兵の一人が前へ出て焼印を確認してヴァルクの方を見て頷く。
それを確認してヴァルク·セルゼンが口を開いた。
「シルバー・ベリントン」
「次にこの国で罪に問われることがあれば——」
「死罪だ。理解しているな?」
静かな声。だが、重い。
シルは鼻で笑った。
「····分かってるよ」
吐き捨てるように言って、腕を引っ込める。
空気が少しだけ緩む。
「次」
短く告げられる。

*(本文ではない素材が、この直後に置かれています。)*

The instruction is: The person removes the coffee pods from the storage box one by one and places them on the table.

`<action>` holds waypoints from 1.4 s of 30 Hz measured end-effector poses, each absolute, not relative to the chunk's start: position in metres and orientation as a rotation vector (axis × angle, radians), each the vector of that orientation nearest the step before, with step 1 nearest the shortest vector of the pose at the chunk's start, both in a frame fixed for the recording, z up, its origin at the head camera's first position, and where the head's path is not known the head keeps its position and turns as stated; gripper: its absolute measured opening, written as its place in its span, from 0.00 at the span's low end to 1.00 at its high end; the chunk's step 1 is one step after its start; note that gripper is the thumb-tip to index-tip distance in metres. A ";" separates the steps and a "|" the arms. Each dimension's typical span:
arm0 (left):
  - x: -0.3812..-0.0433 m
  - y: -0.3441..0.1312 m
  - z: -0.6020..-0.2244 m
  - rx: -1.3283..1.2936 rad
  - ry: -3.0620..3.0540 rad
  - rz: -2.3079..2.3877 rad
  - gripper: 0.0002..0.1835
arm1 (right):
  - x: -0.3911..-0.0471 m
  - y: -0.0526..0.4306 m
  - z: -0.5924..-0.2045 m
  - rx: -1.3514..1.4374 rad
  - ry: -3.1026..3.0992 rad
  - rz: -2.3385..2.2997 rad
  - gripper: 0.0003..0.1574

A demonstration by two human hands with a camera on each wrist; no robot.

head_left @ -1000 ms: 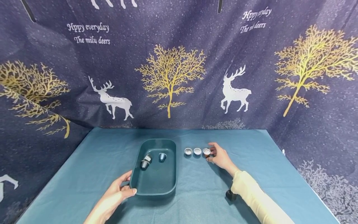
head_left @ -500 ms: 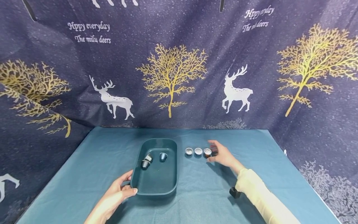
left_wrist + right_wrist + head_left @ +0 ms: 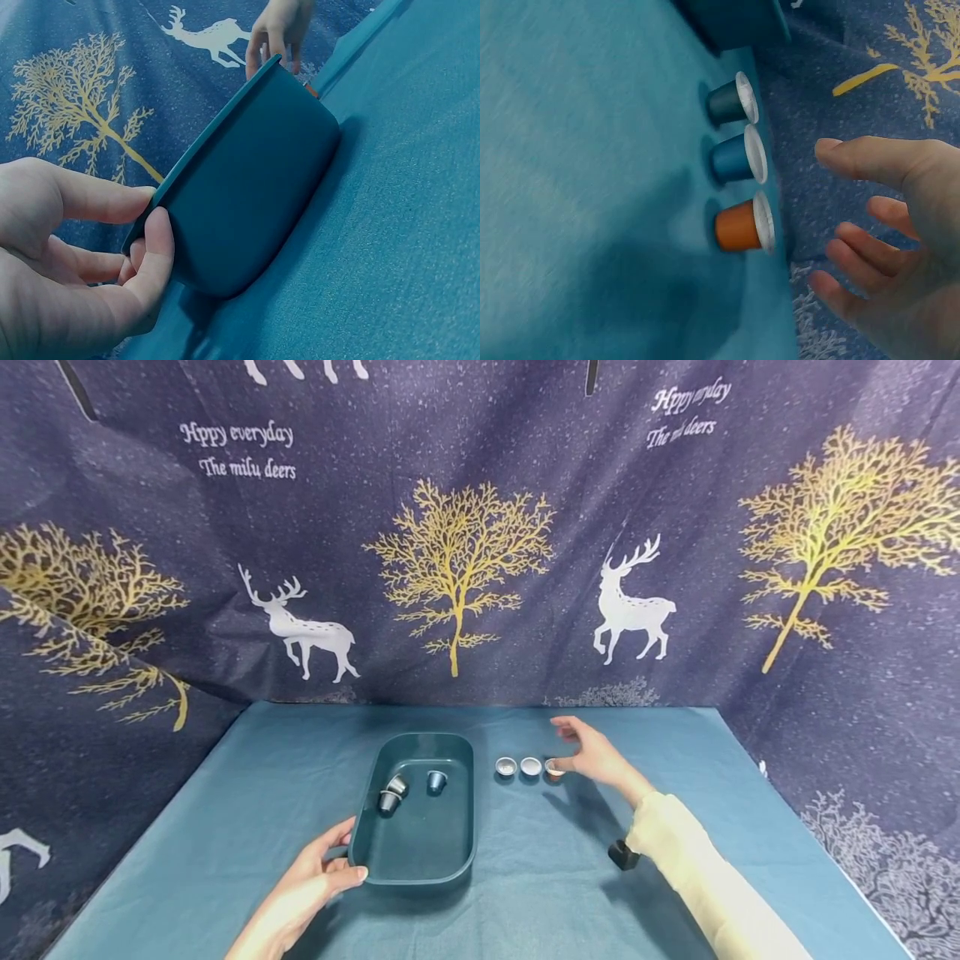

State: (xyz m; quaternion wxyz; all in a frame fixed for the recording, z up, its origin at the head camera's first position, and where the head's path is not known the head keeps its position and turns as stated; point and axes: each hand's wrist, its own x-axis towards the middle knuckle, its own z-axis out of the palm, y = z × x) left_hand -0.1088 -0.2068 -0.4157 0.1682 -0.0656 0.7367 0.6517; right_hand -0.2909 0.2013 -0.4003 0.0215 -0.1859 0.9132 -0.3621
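Note:
My left hand (image 3: 318, 867) grips the near left corner of a dark teal plastic tray (image 3: 474, 827), thumb and fingers pinching its rim (image 3: 154, 201). Three coffee capsules stand in a row right of the tray, foil lids up: a dark green one (image 3: 727, 103), a blue one (image 3: 733, 159) and an orange one (image 3: 737, 226). My right hand (image 3: 596, 758) hovers above the orange capsule with its fingers spread and nothing held; in the head view its thumb partly covers that capsule. The right wrist view shows a gap between hand and capsules.
Inside the tray lie a blue capsule (image 3: 437, 782) and two silvery capsules (image 3: 388, 802) close together at the left wall. A black wrist device (image 3: 622, 854) sits under the right sleeve (image 3: 697, 877). A patterned curtain (image 3: 480, 527) hangs behind the table.
My right hand has risen away from the orange capsule, which it was touching or close around before. The row of capsules stays in place. My left hand keeps holding the tray.

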 end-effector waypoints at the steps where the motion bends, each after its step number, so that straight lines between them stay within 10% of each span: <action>1: -0.109 -0.207 -0.416 -0.184 2.095 1.853 0.43 | -0.292 0.200 -0.398 -0.580 2.832 -1.123 0.49; 42: -0.111 -0.207 -0.419 -0.172 2.089 1.870 0.42 | -0.298 0.112 -0.349 -0.817 2.623 -1.251 0.34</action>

兵の視線が、こちらに向く。
オレオがビクッとする。
「腕を出せ」
言われるまま、俺は袖を肩まで捲り上げ、腕を見せてやる。
何もない。当然だ。
兵は一瞬見て、すぐに視線を外す。
「問題なし」
続いてオレオ。震える手で袖をめくる。同じく、何もない。
「問題なし」
短く確認が終わる。
その場に、わずかな静けさが落ちた。
(····なんだよ、これ)
まだ終わってない空気だ。視線が、残っている。
それを無視して歩き出そうとした瞬間——
「····待て」
低い声が落ちた。空気が一瞬で張り詰める。
ヴァルクが、ゆっくりと視線をこちらに向けていた。
その目は——俺じゃない。俺の横。
「それは····何だ」
顎で示されたのは、自転車。周囲の兵の視線も、一斉にそこへ集まる。
(····あぁ、そっちか)
確かに目立つ。だが、それだけだ。
「乗り物だ」
俺は短く答える。
「見りゃ分かるだろ?」鼻で笑う。
だがヴァルクは眉一つ動かさない。じっと観察するように見ている。
「この街で、そのような物は見たことがない」
「どこで手に入れた」
(めんどくせぇな)
「作った」
事実を返す。
ヴァルクがあからさまに眉間に皺を寄せる。
「どこからこの街へ来た?」
「······」
俺は少し考え
「ラドゥナ村?」
と答える。
間違っちゃいない。
「そうか···では、ラドゥナ村の村長の名前を言ってみろ」
「········」
(知るか!村長は村長だろ!)
村長のスキルは覚えてるが名前なんて覚えてねぇよ···
「お前の出身を教えろ」
ヴァルクは一段低い声で聞いてくる
その質問に俺は答えられるわけもなく···
「いやだね」
と、憎たらしく抵抗した。
「俺とコイツは焼印なしなんだ。さっさと通してくれよ」
俺は親指でオレオを指す。
「····そうか」
ヴァルクはそう言うと一歩、前に出る。
「全員、詰所へ来い」
「は?!」
思わず声が出た。
「任意同行だ」
「だが拒否は認めない」
周囲の兵が一斉に動く。逃げ道を塞ぐように配置につく。
(チッ····最悪だな)
「ふざけんな」
俺は一歩踏み出す。
「時間がねぇんだよ」
声が少し強くなる。
「今すぐ通せ」
兵の何人かが反応する。だがヴァルクは動じない。
「詐欺師との繋がりがあり、怪しい物を持ち、出自も不明」
「確認が必要だ」
「協力しろ」
完全に俺も犯罪者扱いだ。
(話通じねぇな)
「だから——」
「時間がないって言ってんだろ!!」
思わず声が荒くなる。空気が一気に張り詰める。
槍の穂先が持ち上がり俺に狙いを定めている。
オレオが後ろで小さく声を上げた。
「····ルイ····」
完全に怯えている。肩が震えてるのが分かる。
(くそ····)
このまま突っ切るか?いや、ここで騒げばもっと面倒になる。
その横で——
「····チッ」
シルが小さく舌打ちした。腕を組んだまま、呆れたように空を見上げる。
「だから言っただろ」
「目立つもん持ち歩くとこうなるって」
完全に他人事だ。
(止められたのはお前のせいでもあるだろ)
心の中でだけ突っ込む。
兵の一人が前に出る。
「抵抗するな!」
「従え!」
その一言で、状況は完全に固まった。